Whenever the word "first" shows up in a line of the data, copy that line.

Exercise data
Start of Block

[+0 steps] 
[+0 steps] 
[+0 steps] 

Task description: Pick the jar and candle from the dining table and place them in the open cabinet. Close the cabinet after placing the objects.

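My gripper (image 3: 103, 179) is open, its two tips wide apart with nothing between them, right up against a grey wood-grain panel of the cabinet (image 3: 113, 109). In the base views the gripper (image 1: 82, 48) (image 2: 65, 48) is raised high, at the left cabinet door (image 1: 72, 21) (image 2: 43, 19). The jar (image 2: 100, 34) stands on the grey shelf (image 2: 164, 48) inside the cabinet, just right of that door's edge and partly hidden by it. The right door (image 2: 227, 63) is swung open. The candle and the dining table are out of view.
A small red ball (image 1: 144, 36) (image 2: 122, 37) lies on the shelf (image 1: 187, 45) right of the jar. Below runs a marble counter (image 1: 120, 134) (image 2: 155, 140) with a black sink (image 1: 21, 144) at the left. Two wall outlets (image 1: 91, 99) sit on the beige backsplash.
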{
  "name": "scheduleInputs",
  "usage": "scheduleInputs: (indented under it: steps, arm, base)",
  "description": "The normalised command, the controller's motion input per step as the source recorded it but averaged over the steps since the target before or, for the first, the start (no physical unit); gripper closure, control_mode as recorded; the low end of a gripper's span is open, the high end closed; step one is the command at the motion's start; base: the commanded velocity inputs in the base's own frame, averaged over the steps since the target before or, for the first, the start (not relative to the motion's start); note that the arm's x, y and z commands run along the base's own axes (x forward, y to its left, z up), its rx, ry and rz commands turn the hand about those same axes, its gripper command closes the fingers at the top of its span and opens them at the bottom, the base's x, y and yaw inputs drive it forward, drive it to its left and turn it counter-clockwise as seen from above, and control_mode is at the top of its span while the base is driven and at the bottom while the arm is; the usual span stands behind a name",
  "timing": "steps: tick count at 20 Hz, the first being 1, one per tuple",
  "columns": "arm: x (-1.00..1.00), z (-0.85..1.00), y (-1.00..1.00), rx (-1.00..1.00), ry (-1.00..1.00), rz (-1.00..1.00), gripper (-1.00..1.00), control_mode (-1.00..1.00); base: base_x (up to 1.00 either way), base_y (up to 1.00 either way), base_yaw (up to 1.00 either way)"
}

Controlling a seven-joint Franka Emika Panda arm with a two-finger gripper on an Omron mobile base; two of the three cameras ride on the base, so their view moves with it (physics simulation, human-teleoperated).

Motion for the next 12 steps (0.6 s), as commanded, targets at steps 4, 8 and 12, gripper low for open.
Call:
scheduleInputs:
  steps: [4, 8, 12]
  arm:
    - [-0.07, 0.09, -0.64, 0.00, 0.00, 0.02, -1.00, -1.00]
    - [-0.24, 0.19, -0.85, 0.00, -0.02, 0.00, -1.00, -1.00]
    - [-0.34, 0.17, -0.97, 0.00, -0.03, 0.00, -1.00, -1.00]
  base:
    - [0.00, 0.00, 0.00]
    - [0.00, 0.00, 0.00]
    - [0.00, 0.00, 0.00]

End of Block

Written answer
  "description": "The normalised command, the controller's motion input per step as the source recorded it but averaged over the steps since the target before or, for the first, the start (no physical unit); gripper closure, control_mode as recorded; the low end of a gripper's span is open, the high end closed; step one is the command at the motion's start; base: the commanded velocity inputs in the base's own frame, averaged over the steps since the target before or, for the first, the start (not relative to the motion's start); note that the arm's x, y and z commands run along the base's own axes (x forward, y to its left, z up), its rx, ry and rz commands turn the hand about those same axes, its gripper command closes the fingers at the top of its span and opens them at the bottom, the base's x, y and yaw inputs drive it forward, drive it to its left and turn it counter-clockwise as seen from above, and control_mode is at the top of its span while the base is driven and at the bottom while the arm is; the usual span stands behind a name",
  "timing": "steps: tick count at 20 Hz, the first being 1, one per tuple",

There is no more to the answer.